Prion that causes mad-cow-like disease found in deer meat

http://www.wisn.com/r/1289065/detail.html

Mad Cow-Like Disease Inflicts Wisconsin Deer

Health Officials Studying Links Between Disease And People

There's serious question about the health and future of the Wisconsin's bucks and does after the deer version of mad cow disease hit the state.

Wildlife experts are calling an infection of fatal chronic wasting disease a nightmare they never thought would spread this far north.

Until now, the disease had been confined to western states, such as Colorado and Wyoming.

Now officials are struggling to find ways to fight the deer version of mad cow disease before it spreads throughout Wisconsin's herd -- and possibly to people.

However, right now there are a lot more questions than answers, reported WISC-TV in Madison.

Farmers in Vermont Township, Wis., have already spotted sick, and staggering deer near the place where three bucks were shot last fall. Tests just in show all suffered from fatal chronic wasting disease, the deer version of mad cow disease.

"We have to assume the worst, and plan for the worst, and if it's not that bad, then we've overreacted, but I'd prefer to over react in this case," said Sen. James Baumgart, D-Sheboygan, the state Senate's Environmental Resources chairman.

Baumgart has called for emergency testimony about the disease that no one seems to know much about, except for the fact that up to 70 percent of deer die when exposed.
"We could be looking at a problem with tremendous impact on not only the whole white-tail deer herd, but public perception of the opportunity to hunt in that area," said Dr. Sarah Hurley, DNR deputy administrator.

Extraordinary measures most likely to be implemented include aerial surveys, hiring sharp shooters to get more samples and taking heads from roadkill deer to labs.
Right now there's no evidence people are in danger.
"But no one can predict with certainty that CWD can never cross the human spectrum barrier," said Dr. James Kazmierczak, state veterinary epidemiologist.
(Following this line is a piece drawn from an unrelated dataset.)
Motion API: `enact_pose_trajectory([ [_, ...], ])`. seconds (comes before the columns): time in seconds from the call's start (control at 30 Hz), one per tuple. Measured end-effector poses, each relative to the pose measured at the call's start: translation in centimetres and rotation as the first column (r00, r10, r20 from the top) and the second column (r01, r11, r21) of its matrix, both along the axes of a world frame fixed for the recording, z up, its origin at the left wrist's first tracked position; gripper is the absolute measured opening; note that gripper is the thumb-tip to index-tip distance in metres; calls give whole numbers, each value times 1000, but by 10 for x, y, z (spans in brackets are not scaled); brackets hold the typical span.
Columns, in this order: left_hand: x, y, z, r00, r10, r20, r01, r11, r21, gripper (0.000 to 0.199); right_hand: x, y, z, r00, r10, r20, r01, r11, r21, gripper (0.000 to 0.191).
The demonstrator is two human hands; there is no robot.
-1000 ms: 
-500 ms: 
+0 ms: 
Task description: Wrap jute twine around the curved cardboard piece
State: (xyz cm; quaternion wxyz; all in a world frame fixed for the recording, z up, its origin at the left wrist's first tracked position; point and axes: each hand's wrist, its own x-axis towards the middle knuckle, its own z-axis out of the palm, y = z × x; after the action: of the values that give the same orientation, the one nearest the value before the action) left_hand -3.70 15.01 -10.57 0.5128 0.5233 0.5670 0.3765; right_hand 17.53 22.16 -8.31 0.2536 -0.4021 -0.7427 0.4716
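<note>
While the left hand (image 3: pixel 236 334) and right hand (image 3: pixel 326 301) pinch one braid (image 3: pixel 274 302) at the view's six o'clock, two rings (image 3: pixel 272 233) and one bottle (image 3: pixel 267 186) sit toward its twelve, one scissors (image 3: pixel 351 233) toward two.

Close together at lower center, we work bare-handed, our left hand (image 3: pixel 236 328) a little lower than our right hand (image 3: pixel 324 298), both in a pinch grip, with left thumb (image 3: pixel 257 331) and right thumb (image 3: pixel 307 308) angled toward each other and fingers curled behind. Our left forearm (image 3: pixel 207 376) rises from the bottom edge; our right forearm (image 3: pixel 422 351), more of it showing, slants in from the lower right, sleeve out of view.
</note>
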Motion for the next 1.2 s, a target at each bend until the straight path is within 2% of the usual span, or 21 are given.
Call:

For now, hunters told WISC-TV that they don't plan on eating any deer meat.

"Until more tests get done, I think people are going to be a little hesitant on going deer hunting and then eating the deer," said Rick Urben, a Dane County deer hunter.
Some Wisconsin DNR experts are in Nebraska brainstorming with their colleagues from Wyoming and Colorado. Many say federal funds will be needed because getting a handle on this is going to be expensive.

What Is It?

Chronic wasting disease is a neurological disease found in deer and elk, previously contained in Colorado, Wyoming, Nebraska and South Dakota.

The disease attacks the brains of infected deer and elk, causing the animals to become emaciated, display abnormal behavior, lose bodily functions and die.

The Centers for Disease Control have not found any links between chronic wasting disease and any neurological disease that affects humans.

Should Hunters Be Concerned?

Health officials advise hunters not to consume meat from animals known to be infected with the disease. In addition, they suggest hunters take simple precautions when field dressing deer or elk taken in areas where the disease is found, such as:

Wear rubber gloves when field dressing carcasses.

Minimize the handling of brain and spinal tissues.

Wash hands and instruments thoroughly after field dressing is completed.

Avoid consuming brain, spinal cord, eyes, spleen, tonsils and lymph nodes of harvested animals.